Problem statement
The answer must consist of every line in the data that contains "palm".

══════════

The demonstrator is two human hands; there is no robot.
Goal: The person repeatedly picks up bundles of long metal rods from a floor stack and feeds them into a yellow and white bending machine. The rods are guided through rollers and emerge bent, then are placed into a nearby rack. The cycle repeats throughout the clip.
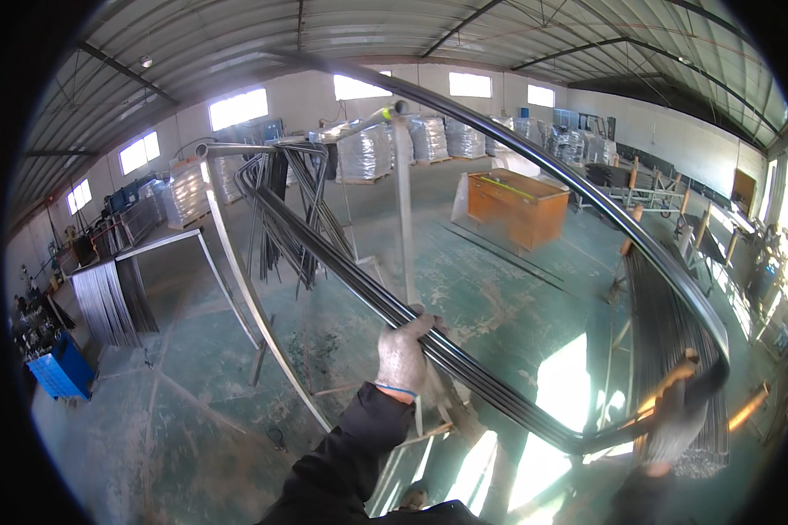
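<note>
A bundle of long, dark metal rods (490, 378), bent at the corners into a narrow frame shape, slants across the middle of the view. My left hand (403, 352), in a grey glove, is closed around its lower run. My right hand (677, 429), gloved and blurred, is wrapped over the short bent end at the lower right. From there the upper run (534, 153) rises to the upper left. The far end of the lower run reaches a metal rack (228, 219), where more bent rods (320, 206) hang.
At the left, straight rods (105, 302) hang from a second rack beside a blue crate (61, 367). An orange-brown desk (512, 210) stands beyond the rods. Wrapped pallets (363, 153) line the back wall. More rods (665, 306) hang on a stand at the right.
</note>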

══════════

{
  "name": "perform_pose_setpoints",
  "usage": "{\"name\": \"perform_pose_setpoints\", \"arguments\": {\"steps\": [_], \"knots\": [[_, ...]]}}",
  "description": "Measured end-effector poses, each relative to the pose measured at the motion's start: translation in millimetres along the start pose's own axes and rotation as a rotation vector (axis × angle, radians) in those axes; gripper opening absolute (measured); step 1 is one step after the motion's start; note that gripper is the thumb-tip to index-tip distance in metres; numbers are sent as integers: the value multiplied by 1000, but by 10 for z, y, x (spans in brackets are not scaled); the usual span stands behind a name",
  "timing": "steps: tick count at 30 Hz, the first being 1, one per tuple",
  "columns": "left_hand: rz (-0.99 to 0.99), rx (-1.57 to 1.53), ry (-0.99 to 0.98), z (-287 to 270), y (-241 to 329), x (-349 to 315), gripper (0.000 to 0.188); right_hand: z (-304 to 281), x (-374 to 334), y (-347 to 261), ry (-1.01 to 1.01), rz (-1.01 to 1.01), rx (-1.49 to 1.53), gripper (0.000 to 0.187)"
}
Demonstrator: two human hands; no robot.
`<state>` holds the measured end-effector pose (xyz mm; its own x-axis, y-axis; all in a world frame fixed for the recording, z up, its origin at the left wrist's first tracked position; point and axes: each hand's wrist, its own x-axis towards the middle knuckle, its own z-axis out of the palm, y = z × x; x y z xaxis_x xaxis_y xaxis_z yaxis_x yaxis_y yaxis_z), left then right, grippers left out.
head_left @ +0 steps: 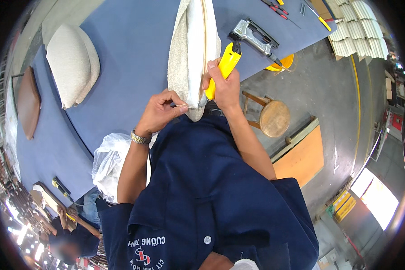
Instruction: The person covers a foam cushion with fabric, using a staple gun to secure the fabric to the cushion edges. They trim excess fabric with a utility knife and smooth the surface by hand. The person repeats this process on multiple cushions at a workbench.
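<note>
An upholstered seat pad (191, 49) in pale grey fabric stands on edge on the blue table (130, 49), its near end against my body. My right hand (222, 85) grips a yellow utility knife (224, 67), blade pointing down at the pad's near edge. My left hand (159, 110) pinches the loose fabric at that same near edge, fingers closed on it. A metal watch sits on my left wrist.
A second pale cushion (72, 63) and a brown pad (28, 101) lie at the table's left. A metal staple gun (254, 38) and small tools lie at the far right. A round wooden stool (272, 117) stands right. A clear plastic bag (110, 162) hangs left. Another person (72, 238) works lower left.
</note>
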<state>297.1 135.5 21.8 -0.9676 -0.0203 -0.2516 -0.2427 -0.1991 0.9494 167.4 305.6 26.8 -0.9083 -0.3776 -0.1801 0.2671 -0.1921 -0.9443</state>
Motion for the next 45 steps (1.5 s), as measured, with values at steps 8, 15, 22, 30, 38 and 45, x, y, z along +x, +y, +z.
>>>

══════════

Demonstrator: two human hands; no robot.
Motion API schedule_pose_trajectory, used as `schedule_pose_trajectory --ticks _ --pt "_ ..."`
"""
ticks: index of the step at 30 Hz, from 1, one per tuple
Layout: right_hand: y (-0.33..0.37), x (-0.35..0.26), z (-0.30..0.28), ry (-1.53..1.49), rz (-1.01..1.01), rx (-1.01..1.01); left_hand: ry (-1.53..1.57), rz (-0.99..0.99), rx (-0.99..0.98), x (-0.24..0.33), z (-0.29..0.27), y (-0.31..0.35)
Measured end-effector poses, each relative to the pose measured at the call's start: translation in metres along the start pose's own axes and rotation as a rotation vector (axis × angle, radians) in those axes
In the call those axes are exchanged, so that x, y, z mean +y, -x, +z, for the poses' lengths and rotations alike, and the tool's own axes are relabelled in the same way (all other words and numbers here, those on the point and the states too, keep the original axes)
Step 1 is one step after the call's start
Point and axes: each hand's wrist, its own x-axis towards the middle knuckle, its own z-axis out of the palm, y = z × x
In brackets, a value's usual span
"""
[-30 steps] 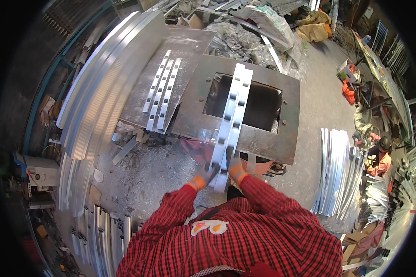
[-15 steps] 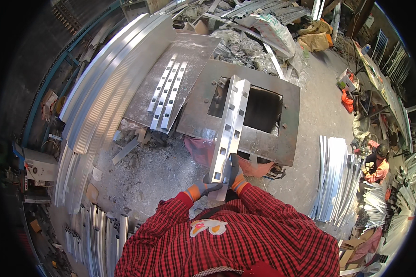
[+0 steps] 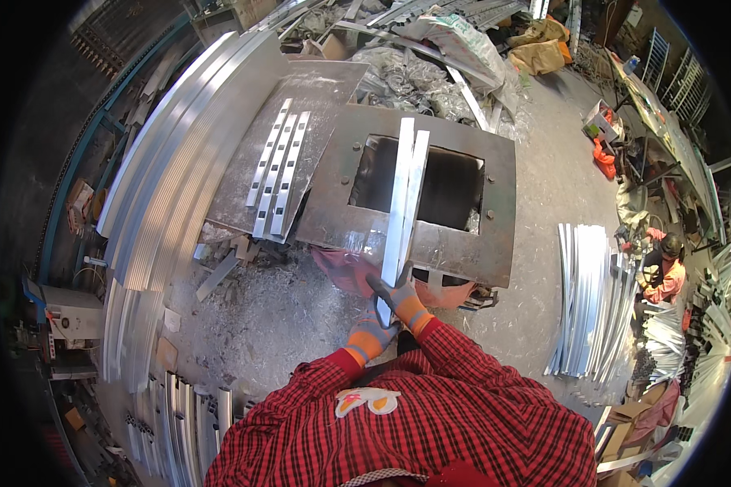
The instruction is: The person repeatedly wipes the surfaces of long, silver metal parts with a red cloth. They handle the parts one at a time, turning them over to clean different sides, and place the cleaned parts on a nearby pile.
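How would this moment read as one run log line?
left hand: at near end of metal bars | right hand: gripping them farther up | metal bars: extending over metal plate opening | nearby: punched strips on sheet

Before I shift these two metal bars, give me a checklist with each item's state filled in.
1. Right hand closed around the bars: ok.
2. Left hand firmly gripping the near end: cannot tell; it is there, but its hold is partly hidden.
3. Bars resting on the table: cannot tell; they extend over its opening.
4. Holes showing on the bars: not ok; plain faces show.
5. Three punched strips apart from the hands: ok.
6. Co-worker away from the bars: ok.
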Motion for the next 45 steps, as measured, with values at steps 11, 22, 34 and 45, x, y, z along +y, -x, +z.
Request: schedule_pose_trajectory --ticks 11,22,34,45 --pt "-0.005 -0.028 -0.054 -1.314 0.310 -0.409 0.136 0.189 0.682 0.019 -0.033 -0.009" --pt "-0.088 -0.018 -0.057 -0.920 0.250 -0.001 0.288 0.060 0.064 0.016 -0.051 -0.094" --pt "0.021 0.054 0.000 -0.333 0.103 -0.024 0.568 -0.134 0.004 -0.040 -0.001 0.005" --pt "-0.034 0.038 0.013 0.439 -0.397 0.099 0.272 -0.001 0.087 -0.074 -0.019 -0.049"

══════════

Solution
`<state>` holds the measured end-effector pose (xyz mm; its own x-axis, y-axis; all in a world frame fixed for the recording, z up, its origin at the left wrist's first tracked position; point and axes: each hand's wrist, its own x-axis towards the middle knuckle, its own z-axis out of the palm, y = z × x; x y z xaxis_x xaxis_y xaxis_z yaxis_x yaxis_y yaxis_z), left then right, grippers left out.
Point and axes: each hand's wrist, its own x-axis towards the middle knuckle, its own z-axis out of the palm, y = z × x

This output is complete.